SARAJEVO/BANJA LUKA, BOSNIA AND HERZEGOVINA – Kayakers from across Europe took to Bosnia’s Vrbas river on Monday to protest against a boom in dam construction across the western Balkans that campaigners say threaten to cause irreparable environmental damage.
The kayakers joined activists and local people who have been campaigning for years against plans to build two new hydroelectric power plants on the Vrbas river.
The two facilities are part of a planned network of nearly 3,000 plants foreseen across the western Balkans, a region known as the ‘blue heart’ of Europe for its pristine rivers. About a third of them would be located in protected areas, the campaign groups RiverWatch and EuroNatur said in a study.
“There is a large gap between nature lovers, who have a chance but also the right to fight for nature, and those who are only driven by money,” said former Slovenian Olympic athlete Rok Rozman, who headed a 10-km-long (6 mile) colorful flotilla of kayakers paddling down the Vrbas.

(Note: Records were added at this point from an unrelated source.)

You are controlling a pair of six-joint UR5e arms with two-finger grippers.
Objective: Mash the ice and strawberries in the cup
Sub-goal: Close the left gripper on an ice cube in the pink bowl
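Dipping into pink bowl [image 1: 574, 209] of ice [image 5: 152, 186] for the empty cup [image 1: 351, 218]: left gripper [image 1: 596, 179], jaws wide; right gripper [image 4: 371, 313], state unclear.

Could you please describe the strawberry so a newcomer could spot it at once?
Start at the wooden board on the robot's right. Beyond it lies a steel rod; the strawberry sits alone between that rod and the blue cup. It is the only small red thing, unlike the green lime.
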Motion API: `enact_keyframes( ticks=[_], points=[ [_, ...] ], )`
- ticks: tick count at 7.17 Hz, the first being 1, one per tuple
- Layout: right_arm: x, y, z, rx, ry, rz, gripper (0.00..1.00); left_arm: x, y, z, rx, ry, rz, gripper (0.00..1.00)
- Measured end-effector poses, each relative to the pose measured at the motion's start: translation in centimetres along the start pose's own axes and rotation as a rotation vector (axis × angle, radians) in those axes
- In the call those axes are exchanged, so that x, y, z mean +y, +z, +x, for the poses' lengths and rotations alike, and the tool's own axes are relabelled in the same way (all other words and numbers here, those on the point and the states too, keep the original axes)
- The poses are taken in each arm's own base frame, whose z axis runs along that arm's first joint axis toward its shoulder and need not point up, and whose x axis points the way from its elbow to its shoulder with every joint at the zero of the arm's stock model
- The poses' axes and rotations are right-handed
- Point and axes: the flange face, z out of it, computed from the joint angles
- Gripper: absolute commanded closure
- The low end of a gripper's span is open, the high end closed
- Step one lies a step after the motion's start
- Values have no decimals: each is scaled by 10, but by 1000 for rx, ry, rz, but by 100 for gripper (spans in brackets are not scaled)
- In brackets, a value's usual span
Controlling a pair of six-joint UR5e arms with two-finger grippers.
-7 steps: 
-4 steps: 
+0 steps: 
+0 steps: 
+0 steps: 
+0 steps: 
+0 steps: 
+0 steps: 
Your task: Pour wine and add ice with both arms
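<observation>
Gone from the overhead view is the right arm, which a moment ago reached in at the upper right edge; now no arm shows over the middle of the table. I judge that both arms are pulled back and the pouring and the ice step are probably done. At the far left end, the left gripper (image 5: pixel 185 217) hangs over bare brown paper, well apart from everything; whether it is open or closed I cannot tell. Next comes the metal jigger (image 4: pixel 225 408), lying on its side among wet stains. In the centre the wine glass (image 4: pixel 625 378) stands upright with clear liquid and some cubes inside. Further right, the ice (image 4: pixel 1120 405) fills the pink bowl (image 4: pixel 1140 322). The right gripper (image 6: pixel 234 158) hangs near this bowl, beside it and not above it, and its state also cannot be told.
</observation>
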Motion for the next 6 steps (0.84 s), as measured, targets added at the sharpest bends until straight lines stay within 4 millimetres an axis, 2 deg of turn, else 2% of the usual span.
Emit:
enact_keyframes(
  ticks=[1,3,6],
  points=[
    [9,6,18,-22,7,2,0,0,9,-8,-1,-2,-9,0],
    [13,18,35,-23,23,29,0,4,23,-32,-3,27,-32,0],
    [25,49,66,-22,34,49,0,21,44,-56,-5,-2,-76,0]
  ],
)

Authorities and investors view hydro power as a strong green alternative to other forms of energy and say it will help the western Balkan nations to achieve the renewable energy targets of the European Union, which they all aspire to join.
But campaigners say the dams will drain rivers used by communities for drinking, farming, fishing and tourism, while destroying the habitat of species unique to the region, such as the Danube salmon and the Balkan lynx.
“It’s a dam ‘tsunami.’ Literally, there is a project on every kilometer. The dams in the Balkans put 10 percent of the entire fish species population in Europe at risk,” said Ulrich Eichelmann, head of RiverWatch. “We must stop this craziness.
The campaigners complain of poor planning laws, generous subsidies and endemic graft, saying they are exacerbating the problems linked to the mass construction of the dams.
A recent hydro morphological study showed a third of Balkan rivers are in a pristine natural state compared to the rest of Europe where most have already been dammed, said Gabriel Schwaderer, head of EuroNatur.
“This network of veins is risking a thrombosis or even heart attack,” Schwaderer told a gathering of more than 200 scientists and activists in Sarajevo last week.
Campaigners urged national governments and the EU to streamline environmental and energy laws. They also called on banks to apply more stringent rules for hydro projects and to increase funding for other renewable energy sources, whose potential in the region remains untapped.